- AIM OF THE TASK: Repeat the records below line by line, exactly, finishing on the line that contains "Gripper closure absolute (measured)".

(Saved data entries)
--------------------
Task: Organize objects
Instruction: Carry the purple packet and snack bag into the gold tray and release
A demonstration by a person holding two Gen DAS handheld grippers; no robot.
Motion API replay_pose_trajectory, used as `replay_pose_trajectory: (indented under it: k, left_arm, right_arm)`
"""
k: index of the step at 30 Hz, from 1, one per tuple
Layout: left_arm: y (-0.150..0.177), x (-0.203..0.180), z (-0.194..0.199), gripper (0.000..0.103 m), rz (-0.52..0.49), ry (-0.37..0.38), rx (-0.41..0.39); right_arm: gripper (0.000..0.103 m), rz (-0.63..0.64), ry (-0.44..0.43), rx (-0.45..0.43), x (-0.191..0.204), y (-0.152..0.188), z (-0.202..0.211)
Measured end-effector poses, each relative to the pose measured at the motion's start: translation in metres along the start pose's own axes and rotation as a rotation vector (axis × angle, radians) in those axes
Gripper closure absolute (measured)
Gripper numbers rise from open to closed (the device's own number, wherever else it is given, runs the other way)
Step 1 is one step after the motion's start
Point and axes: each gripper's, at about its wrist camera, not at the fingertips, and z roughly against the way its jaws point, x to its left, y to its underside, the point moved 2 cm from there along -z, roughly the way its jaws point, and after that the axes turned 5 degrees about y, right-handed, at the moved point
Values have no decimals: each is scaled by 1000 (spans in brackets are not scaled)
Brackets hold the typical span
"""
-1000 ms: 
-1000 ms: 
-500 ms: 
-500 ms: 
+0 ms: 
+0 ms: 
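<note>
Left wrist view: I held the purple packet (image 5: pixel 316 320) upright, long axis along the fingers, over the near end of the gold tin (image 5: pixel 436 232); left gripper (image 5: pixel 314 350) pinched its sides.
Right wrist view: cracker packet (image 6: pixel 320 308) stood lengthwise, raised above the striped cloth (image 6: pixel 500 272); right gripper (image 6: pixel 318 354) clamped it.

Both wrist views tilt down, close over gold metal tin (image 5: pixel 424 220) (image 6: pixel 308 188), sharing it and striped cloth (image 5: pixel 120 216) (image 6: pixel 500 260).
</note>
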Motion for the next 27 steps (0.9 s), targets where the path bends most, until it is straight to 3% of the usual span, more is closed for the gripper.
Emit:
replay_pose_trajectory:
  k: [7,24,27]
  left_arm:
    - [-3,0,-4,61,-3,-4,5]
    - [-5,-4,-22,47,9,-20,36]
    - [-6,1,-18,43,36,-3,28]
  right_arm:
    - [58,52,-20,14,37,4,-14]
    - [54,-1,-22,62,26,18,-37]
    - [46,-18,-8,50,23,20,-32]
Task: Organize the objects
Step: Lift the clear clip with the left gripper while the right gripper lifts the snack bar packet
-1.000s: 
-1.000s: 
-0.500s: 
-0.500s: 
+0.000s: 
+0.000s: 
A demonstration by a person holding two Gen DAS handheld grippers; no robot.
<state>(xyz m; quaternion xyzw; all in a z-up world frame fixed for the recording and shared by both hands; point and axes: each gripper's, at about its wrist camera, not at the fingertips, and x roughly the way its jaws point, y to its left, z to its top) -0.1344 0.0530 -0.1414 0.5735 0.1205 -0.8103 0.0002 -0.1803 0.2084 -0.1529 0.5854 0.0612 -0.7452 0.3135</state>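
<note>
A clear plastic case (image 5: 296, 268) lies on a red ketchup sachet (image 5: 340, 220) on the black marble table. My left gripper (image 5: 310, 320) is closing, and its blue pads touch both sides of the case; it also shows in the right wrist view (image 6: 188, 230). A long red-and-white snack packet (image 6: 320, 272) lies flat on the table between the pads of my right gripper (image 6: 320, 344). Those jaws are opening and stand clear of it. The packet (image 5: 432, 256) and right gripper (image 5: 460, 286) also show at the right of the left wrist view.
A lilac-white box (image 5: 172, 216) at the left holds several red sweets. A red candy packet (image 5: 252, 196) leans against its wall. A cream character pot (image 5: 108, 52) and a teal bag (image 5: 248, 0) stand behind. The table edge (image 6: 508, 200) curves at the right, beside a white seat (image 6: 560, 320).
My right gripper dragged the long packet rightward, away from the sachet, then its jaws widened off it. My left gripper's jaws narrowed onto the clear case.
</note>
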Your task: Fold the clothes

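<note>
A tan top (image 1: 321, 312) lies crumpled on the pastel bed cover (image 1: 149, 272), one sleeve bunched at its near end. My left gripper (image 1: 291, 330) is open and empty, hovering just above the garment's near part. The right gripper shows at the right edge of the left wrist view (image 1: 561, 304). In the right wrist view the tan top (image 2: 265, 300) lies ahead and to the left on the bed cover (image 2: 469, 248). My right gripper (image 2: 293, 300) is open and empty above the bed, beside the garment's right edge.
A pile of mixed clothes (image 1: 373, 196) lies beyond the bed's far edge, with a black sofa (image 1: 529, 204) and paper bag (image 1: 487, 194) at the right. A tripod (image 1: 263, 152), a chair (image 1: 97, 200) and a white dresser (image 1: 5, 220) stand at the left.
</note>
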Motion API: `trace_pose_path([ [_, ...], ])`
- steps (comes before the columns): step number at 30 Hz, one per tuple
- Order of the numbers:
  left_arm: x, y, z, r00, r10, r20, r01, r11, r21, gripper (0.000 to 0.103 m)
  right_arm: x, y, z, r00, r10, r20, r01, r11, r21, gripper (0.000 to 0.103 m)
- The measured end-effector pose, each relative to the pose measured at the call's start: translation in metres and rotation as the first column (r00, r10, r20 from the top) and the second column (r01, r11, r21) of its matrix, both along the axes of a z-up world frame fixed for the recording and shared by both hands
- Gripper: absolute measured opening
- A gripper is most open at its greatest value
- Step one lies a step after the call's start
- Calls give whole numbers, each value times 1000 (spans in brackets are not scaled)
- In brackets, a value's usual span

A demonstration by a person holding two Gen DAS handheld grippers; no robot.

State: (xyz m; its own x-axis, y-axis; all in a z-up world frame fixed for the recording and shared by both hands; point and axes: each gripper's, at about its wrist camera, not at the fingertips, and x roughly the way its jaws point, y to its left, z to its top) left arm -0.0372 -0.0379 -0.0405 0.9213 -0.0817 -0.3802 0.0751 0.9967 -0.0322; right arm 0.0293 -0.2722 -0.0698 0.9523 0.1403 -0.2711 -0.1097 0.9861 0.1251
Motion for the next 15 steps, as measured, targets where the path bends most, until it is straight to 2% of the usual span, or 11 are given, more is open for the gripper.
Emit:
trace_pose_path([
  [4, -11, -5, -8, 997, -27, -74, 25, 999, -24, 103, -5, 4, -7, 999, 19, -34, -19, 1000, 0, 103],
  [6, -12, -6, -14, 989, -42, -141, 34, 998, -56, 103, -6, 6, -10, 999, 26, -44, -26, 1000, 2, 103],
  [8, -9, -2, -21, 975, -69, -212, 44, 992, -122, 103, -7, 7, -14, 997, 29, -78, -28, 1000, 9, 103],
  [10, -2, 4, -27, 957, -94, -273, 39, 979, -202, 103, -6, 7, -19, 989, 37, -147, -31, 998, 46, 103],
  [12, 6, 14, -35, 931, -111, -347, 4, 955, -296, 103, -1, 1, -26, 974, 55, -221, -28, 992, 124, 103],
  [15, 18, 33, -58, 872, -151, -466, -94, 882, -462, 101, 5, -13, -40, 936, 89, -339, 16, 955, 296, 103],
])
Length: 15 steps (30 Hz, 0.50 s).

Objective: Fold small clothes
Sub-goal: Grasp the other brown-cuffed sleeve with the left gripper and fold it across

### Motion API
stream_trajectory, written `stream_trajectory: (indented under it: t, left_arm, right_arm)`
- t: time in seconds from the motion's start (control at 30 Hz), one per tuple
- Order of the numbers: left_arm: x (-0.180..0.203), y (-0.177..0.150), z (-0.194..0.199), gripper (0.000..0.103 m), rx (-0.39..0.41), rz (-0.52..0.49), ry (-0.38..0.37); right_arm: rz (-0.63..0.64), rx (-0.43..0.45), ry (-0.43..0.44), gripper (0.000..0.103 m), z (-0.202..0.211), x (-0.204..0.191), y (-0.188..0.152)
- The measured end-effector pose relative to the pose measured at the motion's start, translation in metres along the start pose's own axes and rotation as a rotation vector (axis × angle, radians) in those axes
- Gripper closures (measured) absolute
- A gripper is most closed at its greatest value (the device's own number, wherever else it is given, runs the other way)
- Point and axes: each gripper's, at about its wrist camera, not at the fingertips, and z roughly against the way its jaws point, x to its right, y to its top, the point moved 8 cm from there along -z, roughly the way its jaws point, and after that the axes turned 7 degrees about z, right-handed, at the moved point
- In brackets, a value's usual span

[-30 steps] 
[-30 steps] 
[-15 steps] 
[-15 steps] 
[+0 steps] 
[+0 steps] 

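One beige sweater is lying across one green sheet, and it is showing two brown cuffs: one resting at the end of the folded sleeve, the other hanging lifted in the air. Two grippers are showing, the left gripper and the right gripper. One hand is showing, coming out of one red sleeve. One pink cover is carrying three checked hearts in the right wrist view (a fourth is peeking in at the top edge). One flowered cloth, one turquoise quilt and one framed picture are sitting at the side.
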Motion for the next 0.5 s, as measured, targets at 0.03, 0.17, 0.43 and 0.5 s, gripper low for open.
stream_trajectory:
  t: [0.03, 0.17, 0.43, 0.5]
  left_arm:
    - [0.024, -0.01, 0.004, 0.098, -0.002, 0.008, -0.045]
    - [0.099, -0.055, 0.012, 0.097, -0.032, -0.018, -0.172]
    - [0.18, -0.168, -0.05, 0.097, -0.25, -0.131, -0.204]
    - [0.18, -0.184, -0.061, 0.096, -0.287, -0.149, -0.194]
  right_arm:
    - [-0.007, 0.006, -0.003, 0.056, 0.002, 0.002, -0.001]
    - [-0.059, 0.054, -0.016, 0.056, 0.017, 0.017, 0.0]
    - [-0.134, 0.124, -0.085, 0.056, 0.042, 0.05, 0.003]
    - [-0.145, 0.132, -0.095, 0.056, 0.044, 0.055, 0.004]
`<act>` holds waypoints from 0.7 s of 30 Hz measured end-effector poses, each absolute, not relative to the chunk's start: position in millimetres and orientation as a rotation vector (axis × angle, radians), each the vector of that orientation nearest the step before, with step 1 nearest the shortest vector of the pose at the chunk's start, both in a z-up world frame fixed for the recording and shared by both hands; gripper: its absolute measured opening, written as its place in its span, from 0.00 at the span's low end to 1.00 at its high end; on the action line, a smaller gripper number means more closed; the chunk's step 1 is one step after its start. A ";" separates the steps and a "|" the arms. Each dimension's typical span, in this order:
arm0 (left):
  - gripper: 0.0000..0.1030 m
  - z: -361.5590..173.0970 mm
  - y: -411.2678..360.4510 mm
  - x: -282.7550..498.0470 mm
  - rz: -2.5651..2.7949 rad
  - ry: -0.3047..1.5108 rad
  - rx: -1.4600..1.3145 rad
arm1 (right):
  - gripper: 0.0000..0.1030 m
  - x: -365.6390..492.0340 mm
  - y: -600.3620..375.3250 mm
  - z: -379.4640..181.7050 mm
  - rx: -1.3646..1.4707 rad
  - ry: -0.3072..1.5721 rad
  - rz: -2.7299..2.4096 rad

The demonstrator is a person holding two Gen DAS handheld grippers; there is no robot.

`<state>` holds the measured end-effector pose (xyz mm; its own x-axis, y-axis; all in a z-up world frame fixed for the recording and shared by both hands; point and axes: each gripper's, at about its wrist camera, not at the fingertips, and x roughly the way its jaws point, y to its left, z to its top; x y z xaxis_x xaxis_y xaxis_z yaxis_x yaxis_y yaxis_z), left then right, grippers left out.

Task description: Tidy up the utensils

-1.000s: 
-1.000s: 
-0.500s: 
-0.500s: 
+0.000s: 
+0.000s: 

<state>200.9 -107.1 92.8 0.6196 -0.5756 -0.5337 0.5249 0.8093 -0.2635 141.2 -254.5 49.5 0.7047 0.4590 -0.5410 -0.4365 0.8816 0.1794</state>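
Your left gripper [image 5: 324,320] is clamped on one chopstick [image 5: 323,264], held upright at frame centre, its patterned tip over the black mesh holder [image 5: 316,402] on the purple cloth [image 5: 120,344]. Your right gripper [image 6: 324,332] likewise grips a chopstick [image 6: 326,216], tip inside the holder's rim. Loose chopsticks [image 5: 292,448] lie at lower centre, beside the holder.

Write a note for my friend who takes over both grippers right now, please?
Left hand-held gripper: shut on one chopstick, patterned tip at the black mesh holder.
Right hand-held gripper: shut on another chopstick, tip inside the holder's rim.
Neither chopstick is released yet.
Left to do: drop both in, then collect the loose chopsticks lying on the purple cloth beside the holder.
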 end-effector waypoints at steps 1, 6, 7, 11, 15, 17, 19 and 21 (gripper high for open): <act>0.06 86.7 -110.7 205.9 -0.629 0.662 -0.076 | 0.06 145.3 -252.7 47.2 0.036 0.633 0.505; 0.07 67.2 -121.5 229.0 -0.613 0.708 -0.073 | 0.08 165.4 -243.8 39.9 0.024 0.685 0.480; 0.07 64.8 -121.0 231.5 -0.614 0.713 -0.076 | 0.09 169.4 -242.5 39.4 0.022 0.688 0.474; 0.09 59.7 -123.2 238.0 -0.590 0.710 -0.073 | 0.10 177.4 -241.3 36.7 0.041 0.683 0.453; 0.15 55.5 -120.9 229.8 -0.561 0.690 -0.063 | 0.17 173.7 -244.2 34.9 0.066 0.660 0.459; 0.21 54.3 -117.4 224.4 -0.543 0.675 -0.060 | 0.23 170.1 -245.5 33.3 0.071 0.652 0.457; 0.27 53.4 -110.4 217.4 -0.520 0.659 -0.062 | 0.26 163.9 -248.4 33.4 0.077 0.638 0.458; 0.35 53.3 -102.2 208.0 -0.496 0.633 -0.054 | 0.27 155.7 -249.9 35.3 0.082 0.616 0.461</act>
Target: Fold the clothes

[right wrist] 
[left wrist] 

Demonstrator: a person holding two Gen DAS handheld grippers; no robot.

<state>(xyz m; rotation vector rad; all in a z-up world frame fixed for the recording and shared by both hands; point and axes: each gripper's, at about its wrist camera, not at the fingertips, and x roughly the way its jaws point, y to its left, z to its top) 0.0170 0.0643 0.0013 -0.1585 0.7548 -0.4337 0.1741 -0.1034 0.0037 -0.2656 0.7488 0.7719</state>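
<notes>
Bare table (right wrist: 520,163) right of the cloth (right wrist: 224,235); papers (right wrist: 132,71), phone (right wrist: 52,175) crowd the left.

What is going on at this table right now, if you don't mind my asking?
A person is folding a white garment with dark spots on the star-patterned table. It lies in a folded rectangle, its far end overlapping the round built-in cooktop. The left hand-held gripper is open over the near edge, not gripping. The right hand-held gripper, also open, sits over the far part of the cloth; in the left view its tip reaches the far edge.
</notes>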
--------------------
- WRITTEN ANSWER:
Task: Organize objects
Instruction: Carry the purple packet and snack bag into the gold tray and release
A demonstration by a person holding two Gen DAS handheld grippers; no robot.
Motion API replay_pose_trajectory, used as `replay_pose_trajectory: (indented under it: k, left_arm, right_arm)`
"""
k: index of the step at 30 Hz, from 1, one per tuple
Layout: left_arm: y (-0.150..0.177), x (-0.203..0.180), z (-0.194..0.199), gripper (0.000..0.103 m), rz (-0.52..0.49), ry (-0.37..0.38), rx (-0.41..0.39); right_arm: gripper (0.000..0.103 m), rz (-0.63..0.64), ry (-0.44..0.43), rx (-0.45..0.43), x (-0.191..0.204), y (-0.152..0.188), z (-0.202..0.211)
Measured end-effector poses, each relative to the pose measured at the motion's start: translation in metres along the start pose's own axes and rotation as a rotation vector (axis × angle, radians) in those axes
Gripper closure absolute (measured)

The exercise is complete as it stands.